This is the latest in a series of reports supplied by the Chamber of Shipping of America (CSA) with the intention of keeping BIMCO members appraised of legislative developments in the US affecting international shipping. BIMCO highlights only the relevant developments that would impact members. The full CSA November report is also provided.
US Coast Guard Maritime Blog on Ballast Water Management Regulations and Implementation Programs
The relatively new Assistant Commandant for Policy and Prevention, RADM John Nadeau, has posted a series of informational articles on the US Coast Guard Maritime Commons blog. The articles focus on a general overview, compliance perspective, type approvals, concerns relating to “plug and play” approach to system installations, contingency planning. There is an additional document which is the most recent Q and A document which captures US Coast Guard responses provided at a recent ballast water conference. The Maritime Commons blog may be viewed at http://mariners.coastguard.dodlive.mil/ and the series of articles is also available on the BIMCO website!

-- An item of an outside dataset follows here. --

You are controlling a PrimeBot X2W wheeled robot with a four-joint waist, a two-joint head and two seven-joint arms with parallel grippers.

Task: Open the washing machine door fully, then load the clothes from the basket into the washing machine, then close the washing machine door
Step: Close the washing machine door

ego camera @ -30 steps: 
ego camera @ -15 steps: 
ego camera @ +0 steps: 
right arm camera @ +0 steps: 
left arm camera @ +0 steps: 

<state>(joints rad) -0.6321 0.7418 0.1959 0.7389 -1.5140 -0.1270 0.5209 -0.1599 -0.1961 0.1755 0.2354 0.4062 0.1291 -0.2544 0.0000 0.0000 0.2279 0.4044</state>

CSA Participation in the Sustainable Ocean Summit
CSA was pleased to present at the Sustainable Ocean Summit, convened by the World Ocean Council in late November. While a variety of ocean issues across the many sectors of ocean users was discussed, CSA provided presentations on commercial maritime industry trends through 2030 and ship strikes. CSA was pleased to represent the industry. Information about the summit may be viewed at https://www.oceancouncil.org/event/sustainable-ocean-summit-2017/
US Requirements for Reporting Death or Illness on Ships Destined for the United States
The US Centers for Disease Control has recently re-emphasized existing US regulations pertaining to the reporting of death or illness by a ship destined for a US port of entry. Specifically, U.S. regulations (42 CFR 71.21) require the master of a ship destined for a U.S. port of entry to immediately report any death or illness among the ship’s passengers or crew. This includes persons who have disembarked or have been removed from the ship due to illness or death. Reports must immediately be made to the CDC Quarantine Station(https://www.cdc.gov/quarantine/quarantinestationcontactlistfull.html) at or nearest the U.S. port of arrival. For ships arriving in the United States, this includes all deaths or illnesses that occurred within 15 days prior to arrival. For ships that have left the United States and will be returning to a U.S. port during the same voyage, this includes all deaths or illnesses that occurred within 15 days of departure. This is not a new requirements but rather a reminder of the current requirements as applicable to vessels, regardless of flag.